Background: Perioperative specimen safety is a focus of proposed standardized processes defined by the World Health Organization Guidelines for Safe Surgery and Association of Operating Room Nurses. Patient identification the #1 national patient safety goal and is addressed by Pathology accrediting bodies. The Michigan Hospital Association Keystone Surgery Initiative is a statewide collaborative of 85 hospitals focused on benchmarking and sharing best practices to increase perioperative patient and specimen safety and quality.
Design: This is the experience of multi-disciplinary teams from Pathology and Surgical Services at Henry Ford Hospital, Detroit in solving specimen safety issues as participants in the statewide collaborative. Using a data-driven PDCA approach to testing interventions through the Henry Ford Production System LEAN quality initiative, we assessed measures of defective labeling and handling of specimens, requisitions, containers over 18 months with a standardized data input tool. We captured failures to provide required information elements on each specimen requisition and container received by Pathology from main hospital operating rooms.

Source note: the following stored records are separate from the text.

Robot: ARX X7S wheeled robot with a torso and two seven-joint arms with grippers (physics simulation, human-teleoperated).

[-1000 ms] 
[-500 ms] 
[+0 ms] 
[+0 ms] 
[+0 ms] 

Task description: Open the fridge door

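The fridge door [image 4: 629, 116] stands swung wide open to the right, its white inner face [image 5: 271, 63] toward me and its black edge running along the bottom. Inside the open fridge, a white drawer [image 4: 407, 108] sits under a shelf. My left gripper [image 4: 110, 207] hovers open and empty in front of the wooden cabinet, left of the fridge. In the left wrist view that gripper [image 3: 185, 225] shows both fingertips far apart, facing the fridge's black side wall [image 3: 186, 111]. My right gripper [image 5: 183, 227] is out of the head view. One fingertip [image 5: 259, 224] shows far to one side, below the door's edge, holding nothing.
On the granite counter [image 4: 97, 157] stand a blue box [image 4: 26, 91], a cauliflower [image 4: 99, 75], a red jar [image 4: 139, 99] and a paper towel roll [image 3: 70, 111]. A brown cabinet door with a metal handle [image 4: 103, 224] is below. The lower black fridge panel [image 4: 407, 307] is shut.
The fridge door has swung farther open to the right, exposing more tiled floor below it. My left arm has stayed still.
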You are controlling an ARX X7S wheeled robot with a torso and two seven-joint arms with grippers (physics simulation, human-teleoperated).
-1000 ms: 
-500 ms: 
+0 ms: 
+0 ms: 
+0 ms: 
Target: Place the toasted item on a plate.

Numerous sources of defects of specimen labeling and handling were then targeted by interventions and the effect measured.
Results: Data collection period: January 2010 through September 2011
Interventions tested: 1) regular customer-supplier meetings between OR and Pathology, 2) specimen handling training video for OR surgical services staff, 3) education of surgeons on WHO perioperative read-backs, 4) targeted daily pathology interventions, 5) OR TV to educate surgeons at scrub-in, 5) specimen labeling stations in each OR to standardize handling and labeling pathways for specific specimen streams to include routine, frozen scetion, lymphoma, lung and microbiology tissue samples.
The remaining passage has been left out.